_Try it_
Once you have checked the records that follow, state how many of their lines hold "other", giving the number only.

== Segment start ==

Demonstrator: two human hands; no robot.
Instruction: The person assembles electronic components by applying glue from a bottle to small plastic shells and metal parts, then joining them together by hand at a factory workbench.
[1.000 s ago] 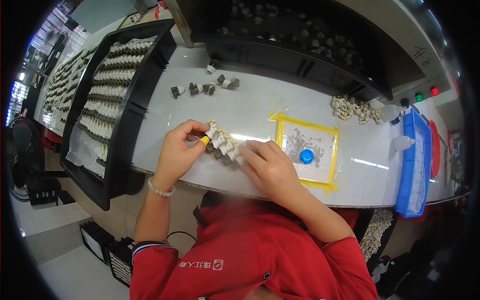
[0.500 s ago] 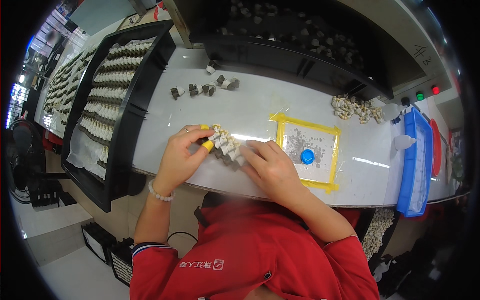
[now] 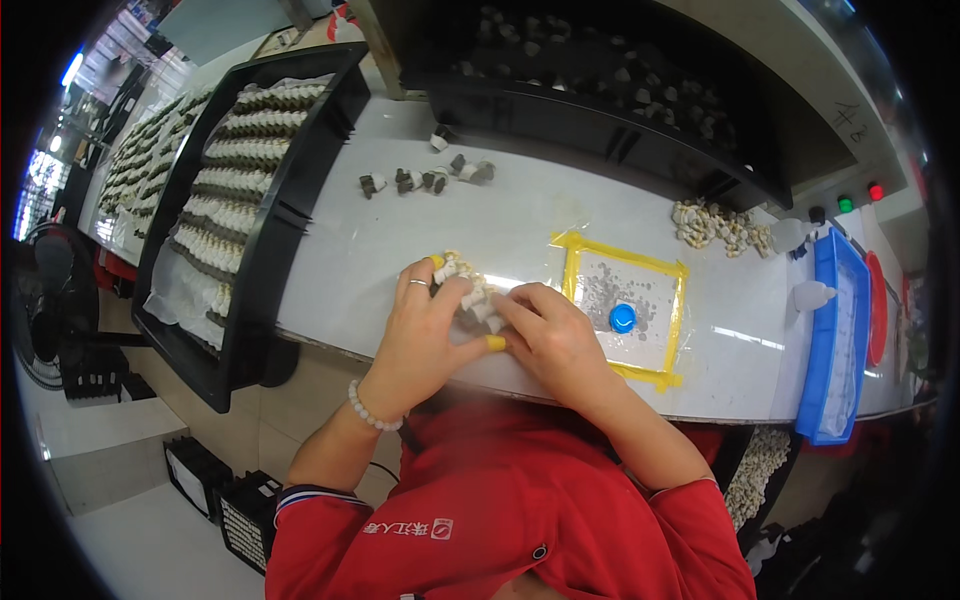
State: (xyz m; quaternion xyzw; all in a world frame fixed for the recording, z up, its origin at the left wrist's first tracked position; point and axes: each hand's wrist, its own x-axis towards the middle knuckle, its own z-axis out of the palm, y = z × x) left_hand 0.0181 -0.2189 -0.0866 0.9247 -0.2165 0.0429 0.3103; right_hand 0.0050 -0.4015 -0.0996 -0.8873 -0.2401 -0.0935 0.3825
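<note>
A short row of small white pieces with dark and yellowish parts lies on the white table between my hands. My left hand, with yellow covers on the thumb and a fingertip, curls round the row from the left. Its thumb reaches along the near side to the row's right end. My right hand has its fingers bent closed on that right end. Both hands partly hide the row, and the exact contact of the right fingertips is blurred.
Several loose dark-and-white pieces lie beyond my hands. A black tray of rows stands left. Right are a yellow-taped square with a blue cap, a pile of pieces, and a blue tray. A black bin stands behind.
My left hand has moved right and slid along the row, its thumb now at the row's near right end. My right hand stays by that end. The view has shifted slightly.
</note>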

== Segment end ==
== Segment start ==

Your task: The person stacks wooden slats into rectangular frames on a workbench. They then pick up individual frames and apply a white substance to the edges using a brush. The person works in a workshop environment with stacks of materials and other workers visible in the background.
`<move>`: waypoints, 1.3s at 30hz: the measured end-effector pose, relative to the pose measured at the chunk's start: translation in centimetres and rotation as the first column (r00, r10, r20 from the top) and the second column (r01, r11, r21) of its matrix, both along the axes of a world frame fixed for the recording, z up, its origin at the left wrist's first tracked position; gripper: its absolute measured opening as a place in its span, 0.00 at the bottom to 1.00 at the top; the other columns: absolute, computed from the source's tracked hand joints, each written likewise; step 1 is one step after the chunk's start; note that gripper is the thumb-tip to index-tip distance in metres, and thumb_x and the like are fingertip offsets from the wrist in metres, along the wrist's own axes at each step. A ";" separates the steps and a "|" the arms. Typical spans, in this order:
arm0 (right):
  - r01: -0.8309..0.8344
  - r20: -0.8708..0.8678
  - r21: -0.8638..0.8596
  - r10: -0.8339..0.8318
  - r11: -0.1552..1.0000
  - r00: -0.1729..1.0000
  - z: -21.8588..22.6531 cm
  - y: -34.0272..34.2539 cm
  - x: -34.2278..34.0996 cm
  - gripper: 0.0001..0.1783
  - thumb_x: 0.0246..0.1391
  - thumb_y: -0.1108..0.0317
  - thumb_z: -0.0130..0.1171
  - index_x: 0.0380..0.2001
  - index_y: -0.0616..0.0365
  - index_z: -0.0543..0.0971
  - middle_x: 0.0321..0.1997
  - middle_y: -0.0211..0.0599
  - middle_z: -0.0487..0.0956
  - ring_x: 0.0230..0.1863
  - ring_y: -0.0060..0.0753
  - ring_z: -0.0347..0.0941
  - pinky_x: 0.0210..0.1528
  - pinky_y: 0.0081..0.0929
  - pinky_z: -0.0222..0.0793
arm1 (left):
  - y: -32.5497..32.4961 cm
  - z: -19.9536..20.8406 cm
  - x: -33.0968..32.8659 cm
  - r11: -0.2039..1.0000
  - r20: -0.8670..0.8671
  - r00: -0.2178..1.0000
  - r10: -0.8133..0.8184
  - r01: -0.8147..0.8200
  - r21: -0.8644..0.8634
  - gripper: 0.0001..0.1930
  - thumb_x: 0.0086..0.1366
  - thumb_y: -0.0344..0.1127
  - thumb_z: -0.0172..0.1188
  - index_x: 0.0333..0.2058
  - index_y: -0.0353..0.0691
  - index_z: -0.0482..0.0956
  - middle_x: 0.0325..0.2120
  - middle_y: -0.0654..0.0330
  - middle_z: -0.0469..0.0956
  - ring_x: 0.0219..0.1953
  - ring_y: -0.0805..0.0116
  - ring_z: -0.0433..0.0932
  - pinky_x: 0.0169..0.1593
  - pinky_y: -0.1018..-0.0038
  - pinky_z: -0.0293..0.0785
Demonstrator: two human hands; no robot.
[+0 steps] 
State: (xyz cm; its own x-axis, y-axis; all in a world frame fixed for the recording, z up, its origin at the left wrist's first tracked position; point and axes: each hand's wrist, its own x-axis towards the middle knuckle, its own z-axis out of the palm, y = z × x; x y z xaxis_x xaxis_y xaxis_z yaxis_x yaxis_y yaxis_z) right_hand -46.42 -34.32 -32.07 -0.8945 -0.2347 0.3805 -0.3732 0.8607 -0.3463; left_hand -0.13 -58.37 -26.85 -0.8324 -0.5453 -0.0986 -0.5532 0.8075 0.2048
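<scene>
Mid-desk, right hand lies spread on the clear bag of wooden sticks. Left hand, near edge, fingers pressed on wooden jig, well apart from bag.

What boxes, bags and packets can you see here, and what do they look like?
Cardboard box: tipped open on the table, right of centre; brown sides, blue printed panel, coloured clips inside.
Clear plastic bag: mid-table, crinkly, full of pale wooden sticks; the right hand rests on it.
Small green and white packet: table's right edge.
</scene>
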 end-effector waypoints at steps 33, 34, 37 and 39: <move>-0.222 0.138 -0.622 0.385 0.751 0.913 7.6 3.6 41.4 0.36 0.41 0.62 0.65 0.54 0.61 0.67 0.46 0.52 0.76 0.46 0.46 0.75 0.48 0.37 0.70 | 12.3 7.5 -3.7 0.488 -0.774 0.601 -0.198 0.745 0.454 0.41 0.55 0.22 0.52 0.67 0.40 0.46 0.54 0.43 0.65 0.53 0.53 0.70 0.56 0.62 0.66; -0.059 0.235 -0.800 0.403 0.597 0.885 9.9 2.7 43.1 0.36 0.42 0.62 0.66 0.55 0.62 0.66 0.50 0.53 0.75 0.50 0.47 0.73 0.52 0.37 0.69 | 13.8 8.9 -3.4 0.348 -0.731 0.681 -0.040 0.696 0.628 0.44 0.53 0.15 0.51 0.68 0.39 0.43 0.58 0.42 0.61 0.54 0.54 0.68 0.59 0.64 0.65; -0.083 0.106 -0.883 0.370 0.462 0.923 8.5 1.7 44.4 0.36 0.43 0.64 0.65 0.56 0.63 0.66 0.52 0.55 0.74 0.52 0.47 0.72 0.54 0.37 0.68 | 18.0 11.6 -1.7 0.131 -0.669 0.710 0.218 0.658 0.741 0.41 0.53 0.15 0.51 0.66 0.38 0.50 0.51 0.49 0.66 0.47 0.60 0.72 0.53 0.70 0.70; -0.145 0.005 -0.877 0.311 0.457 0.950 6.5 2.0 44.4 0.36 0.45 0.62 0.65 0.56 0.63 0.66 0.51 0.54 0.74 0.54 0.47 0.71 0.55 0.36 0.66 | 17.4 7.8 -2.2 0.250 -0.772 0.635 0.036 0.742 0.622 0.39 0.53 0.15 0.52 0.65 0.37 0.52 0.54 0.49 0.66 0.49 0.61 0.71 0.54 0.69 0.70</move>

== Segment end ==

_Task solution_
2